Now we get to the part where Skeptic X gets to wave around his crass hyperliteralism, which is the part I was especially looking forward to. My notations that neither Isaiah nor any other OT prophet thought literal stars were going to fall, but were using apocalyptic imagery to relate socio-political events, is blattered off as a case of "trying to prove biblical inerrancy by assuming biblical inerrancy." If that's the case then one wonders about "non-inerrantist" liberal-moderate scholars like G. B. Caird who thought the same, describing such passages as "prophetic hyperbole" which used terms of cosmic collapse to describe God's judgment on nations. No doubt rather than actually rebutting them of socio-anthropological and linguistic grounds, Skeptic X would humph back that such scholars were "thinking like inerrantists." No, Skeptic X, we don't need a stance of inerrancy to win or interpret this one. All that's needed is the non-provincialist attitude you lack as a crass hyperliteralist with a CoC backbone. We've gigged Skeptic X before for this sort of temporal and cultural bigotry; so that he's forced to say something on a subject he avoided years ago, let's bring it all back in, with some editing and with some extra comments in brackets:


For in the day that I brought your ancestors out of Egypt, I did not speak to them or command them concerning burnt offerings and sacrifices...[Jer. 7:22]

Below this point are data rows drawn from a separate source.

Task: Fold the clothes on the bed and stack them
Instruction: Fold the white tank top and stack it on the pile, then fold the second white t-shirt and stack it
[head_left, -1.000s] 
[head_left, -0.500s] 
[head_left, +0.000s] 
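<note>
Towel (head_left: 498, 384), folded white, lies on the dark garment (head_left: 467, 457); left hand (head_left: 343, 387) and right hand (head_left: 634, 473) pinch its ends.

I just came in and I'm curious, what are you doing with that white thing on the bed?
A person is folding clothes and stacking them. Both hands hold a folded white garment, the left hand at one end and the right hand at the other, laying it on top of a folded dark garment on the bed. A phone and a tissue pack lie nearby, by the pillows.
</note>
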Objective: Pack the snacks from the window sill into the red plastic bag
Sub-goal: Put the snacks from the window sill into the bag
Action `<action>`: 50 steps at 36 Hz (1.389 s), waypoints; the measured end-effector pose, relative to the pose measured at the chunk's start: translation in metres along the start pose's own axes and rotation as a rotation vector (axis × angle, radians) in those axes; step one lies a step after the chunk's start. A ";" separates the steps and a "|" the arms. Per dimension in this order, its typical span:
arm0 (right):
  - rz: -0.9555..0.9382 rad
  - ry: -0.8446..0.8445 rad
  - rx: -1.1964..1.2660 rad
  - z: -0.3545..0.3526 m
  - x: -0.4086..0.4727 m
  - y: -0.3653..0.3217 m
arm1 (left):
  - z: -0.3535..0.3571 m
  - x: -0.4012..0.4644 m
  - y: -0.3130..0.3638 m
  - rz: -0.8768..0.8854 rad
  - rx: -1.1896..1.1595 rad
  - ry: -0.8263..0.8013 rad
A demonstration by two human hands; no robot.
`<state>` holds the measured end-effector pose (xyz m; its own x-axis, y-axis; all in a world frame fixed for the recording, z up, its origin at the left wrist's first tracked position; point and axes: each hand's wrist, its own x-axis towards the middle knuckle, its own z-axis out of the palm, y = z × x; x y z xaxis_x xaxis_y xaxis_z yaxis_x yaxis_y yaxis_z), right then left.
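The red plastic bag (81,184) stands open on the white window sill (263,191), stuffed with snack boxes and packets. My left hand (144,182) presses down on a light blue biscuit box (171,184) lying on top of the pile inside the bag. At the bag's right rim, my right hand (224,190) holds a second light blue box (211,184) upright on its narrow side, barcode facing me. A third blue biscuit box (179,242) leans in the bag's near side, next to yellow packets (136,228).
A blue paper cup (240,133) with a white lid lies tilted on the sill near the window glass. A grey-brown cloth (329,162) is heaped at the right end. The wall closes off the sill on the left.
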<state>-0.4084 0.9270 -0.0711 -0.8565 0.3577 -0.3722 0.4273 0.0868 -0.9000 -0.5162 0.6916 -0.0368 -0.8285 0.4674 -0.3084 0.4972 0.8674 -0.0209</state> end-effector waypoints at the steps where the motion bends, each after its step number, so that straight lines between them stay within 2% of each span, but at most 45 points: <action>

By X's line of thinking, Jeremiah 7:22 "stands in flagrant contradiction of what the last four books of the Pentateuch say" with their many commands of offerings and sacrifices. Presumably we are to think that Jeremiah represents some "anti-cultus" faction that denies the Mosaic heritage -- some would say, that he is speaking against a recent forgery of Deuteronomy "discovered" in the Temple.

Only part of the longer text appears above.